Beneath this task are records; tally the lines in them that contain "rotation" and report only the number.

☆ ☆ ☆ ☆ ☆

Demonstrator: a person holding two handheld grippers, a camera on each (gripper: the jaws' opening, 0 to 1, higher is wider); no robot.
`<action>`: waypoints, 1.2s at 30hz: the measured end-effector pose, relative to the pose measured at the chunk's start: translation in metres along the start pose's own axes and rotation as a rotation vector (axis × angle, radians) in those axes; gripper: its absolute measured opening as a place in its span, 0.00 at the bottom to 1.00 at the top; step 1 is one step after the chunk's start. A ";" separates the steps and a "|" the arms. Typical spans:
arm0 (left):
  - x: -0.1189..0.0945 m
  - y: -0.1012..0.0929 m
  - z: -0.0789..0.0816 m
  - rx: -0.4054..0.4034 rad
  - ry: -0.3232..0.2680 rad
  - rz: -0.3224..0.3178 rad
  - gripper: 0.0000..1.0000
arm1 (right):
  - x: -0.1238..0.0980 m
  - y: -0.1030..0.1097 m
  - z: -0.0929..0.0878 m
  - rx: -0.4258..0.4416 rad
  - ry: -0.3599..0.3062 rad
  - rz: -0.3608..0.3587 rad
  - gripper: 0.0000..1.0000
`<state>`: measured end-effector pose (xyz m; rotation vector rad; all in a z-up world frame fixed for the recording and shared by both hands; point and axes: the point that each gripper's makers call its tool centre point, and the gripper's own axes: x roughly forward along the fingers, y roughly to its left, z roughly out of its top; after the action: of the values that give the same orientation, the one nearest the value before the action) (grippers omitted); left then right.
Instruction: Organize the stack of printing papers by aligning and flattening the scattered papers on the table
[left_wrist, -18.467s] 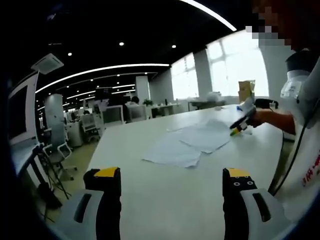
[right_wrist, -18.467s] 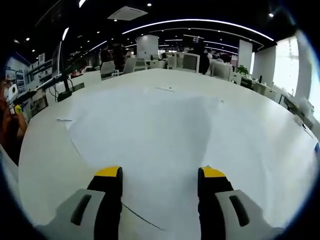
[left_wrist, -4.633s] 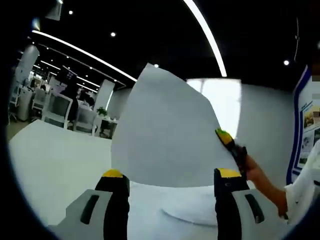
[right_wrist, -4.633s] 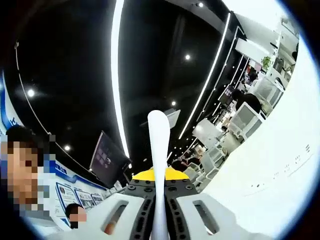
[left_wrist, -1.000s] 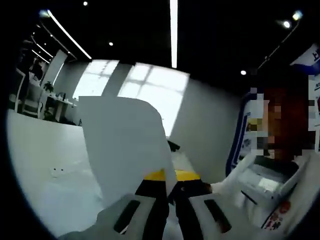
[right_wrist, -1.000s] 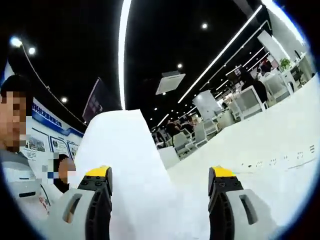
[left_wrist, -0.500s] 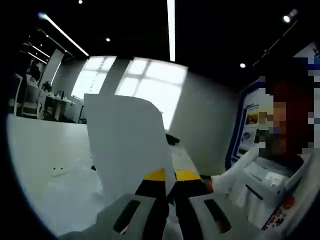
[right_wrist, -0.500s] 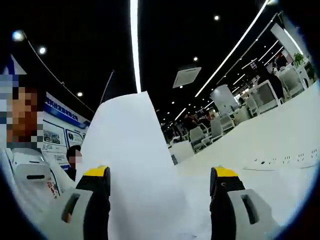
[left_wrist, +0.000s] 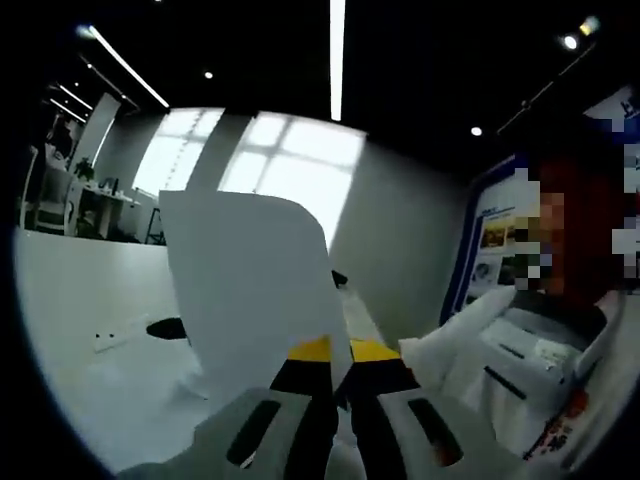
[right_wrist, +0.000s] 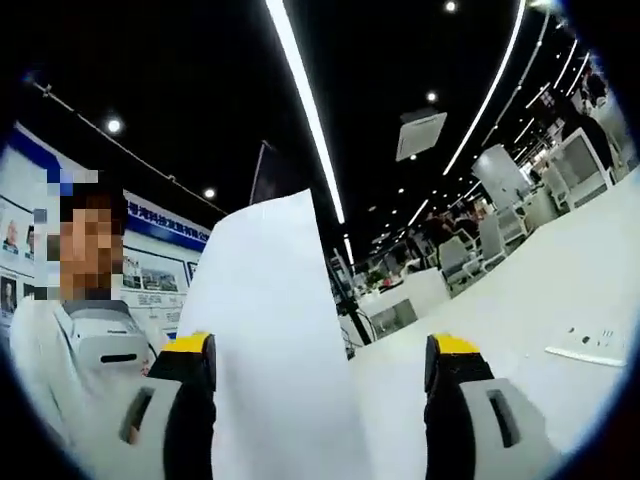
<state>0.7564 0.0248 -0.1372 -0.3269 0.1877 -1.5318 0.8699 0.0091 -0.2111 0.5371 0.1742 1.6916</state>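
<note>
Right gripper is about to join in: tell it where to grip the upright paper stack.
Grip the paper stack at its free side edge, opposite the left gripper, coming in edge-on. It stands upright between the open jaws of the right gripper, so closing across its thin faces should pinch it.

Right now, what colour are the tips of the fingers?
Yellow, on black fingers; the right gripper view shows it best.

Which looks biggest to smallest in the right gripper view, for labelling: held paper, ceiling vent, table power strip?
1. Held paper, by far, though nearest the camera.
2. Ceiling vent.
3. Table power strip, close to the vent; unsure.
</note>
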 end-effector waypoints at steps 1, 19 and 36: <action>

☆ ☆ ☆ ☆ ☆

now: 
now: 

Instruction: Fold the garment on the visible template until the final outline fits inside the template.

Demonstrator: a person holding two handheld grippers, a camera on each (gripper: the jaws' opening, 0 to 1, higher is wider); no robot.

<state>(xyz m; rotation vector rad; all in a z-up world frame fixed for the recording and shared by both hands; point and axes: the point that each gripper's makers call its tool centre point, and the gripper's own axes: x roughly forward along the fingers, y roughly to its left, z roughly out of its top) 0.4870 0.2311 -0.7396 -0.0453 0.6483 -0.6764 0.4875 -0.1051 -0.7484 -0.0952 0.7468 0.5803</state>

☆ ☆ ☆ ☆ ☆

Answer below → 3